Нервы, измотанные длительной неопределенностью, мгновенно и болезненно отреагировали на конкретную, информативную картину, что различил его взгляд: тело вновь напряглось до болезненной судороги мышц, автомат сам собой соскользнул с плеча, но дальше этого дело не пошло… Пораженный увиденным Иван застыл, глядя на знакомую, но в то же время неузнаваемую картину:

Высотные дома спальных районов, с одной стороны примыкавшие к шоссе, выглядели заброшенными, их выбитые окна чернели провалами обгоревших рам, гроздья параболических антенн, неизменно украшавшие крыши жилых многоэтажек, либо отсутствовали вообще, либо выглядели жалкими, мятыми фрагментами покореженных конструкций, да и сама телевышка, возвышавшаяся неподалеку, в данный момент походила на огарок чудовищной свечи: ее решетчатые конструкции искривились, отчего телебашня накренилась к земле, почти касаясь ее своей макушкой…

Пальцы Ивана побелели, сжимая автомат.

Примерно минуту он стоял, напряженно, мучительно изучая эти признаки непоправимых перемен, произошедших с городом, и опять в сознании появился образ ослепительная вспышки, разлившейся в небесах, память о которой, по сути, являлась его последним осознанным ощущением.
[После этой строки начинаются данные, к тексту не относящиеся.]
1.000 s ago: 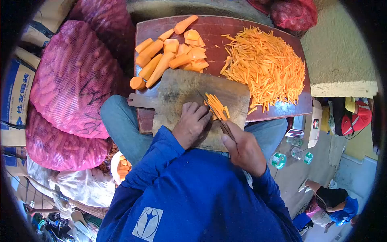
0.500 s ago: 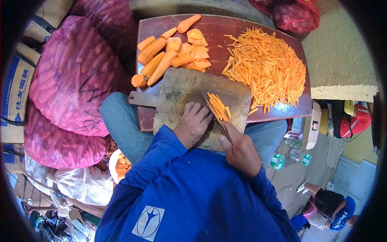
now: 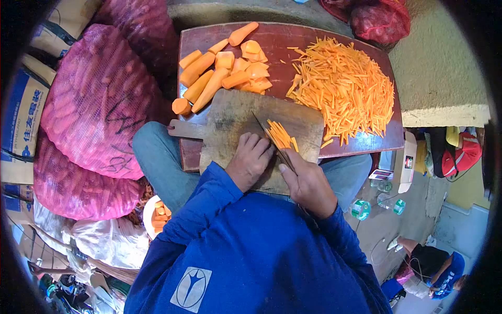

Теперь, глядя на коробки многоэтажек и склонившуюся к земле башню телецентра, он понял, почему его не подобрали на месте приземления. Десантирование его взвода по роковому стечению обстоятельств совпало во времени с каким-то глобальным и непоправимым событием, отсвет которого он видел перед самой потерей сознания.

Напряжение не отпускало, оно лишь усиливалось с каждой секундой, но Иван уже перешагнул шоковый порог восприятия, и его рассудок пытался выработать сейчас адекватный ситуации план действий.

Часть располагалась за жилыми массивами. Он мог действовать двояко – либо напрямую отправиться в военный городок, либо исследовать крайние дома спального микрорайона… Размышляя, Иван продолжал внимательно осматриваться по сторонам, пока вдруг не увидел последний, завершающий штрих, который как бы замкнул в его сознании картину окружающего…

…У въезда в город, перед воротами коммерческой металлобазы, которая на его памяти работала круглые сутки, сейчас стоял выгоревший остов БМД-12.

Война?!…

Это предположение шарахнуло в рассудке, словно взрыв осколочной гранаты.

Не отрывая глаз от сгоревшей боевой машины десанта, Лозин сошел с дороги, машинально перехватив автомат, чтобы в любую секунду открыть огонь навскидку, но стрелять, вообще-то, было не по кому, – вокруг по-прежнему стояла звонкая тишь, в которой зловещие признаки непонятной, но непоправимой беды казались еще более гнетущими…

Хоть бы один живой человек попался навстречу…

…Постоянно оглядываясь, Иван заметил вдалеке, за полями темный контур одноэтажного здания. Судя по всему это была обыкновенная бревенчатая постройка, сруб, возможно старый дачный домик, или крайнее здание невидимой отсюда деревни, которые еще сохранились в окрестностях бурно растущего современного города.

Внимание Лозина на мгновенье привлек блеск стекол в двух обращенных к городу окнах. Диссонанс между обгоревшими провалами оконных рам многоэтажек и этим тусклым отблеском был столь очевиден, что вывод о вероятной обитаемости дома напрашивался сам собой.